● Required action
Output a character-exact copy of the data, images removed.

··· Data shown

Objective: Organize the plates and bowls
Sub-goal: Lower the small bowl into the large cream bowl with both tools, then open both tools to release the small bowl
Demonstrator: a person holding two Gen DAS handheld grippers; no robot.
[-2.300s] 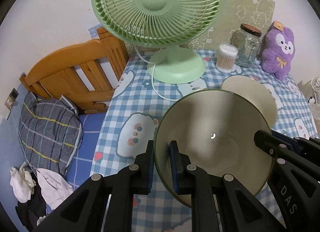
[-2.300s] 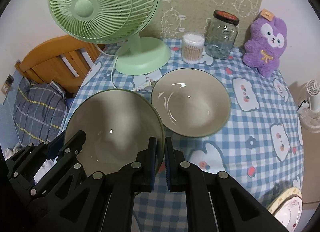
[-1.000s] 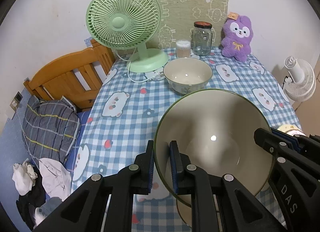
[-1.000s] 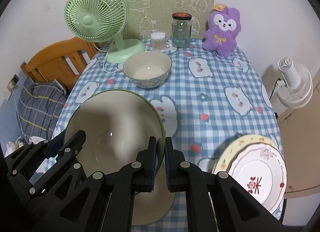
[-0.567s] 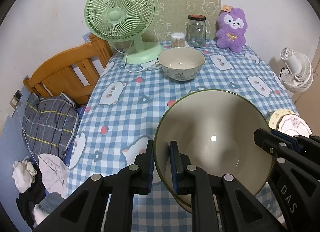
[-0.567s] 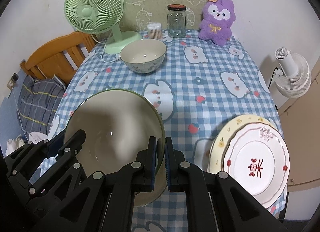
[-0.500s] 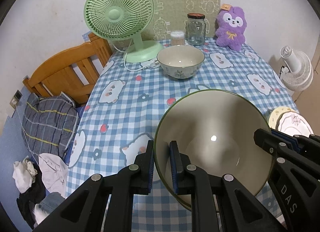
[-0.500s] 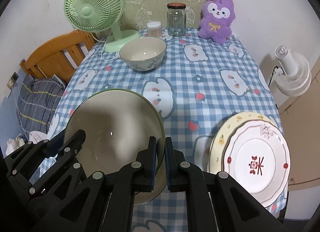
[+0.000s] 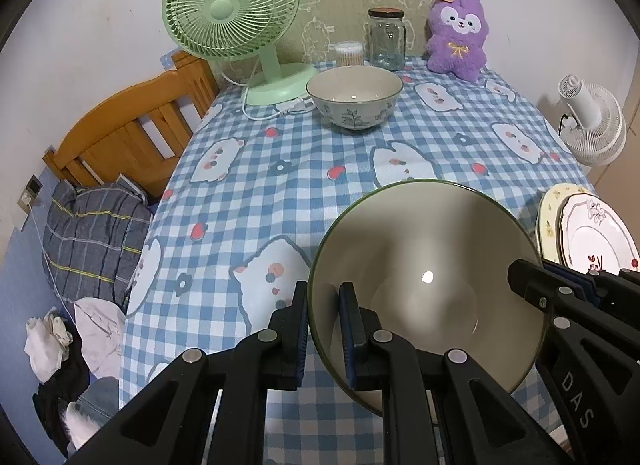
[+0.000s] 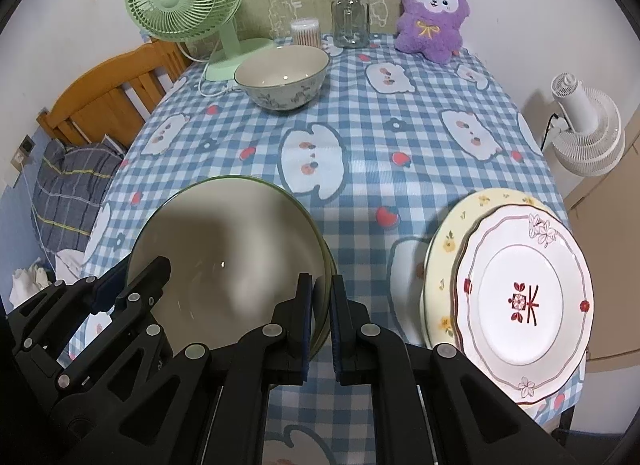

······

● Written solution
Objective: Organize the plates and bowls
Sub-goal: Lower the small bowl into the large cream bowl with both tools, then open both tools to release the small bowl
Demonstrator: a person holding two Gen DAS handheld grippers; no robot.
[-2.300s] 
[-2.300s] 
[-1.000s] 
[-1.000s] 
[-0.567s] 
[-0.567s] 
[-0.500s] 
[-0.500s] 
[+0.000s] 
[+0.000s] 

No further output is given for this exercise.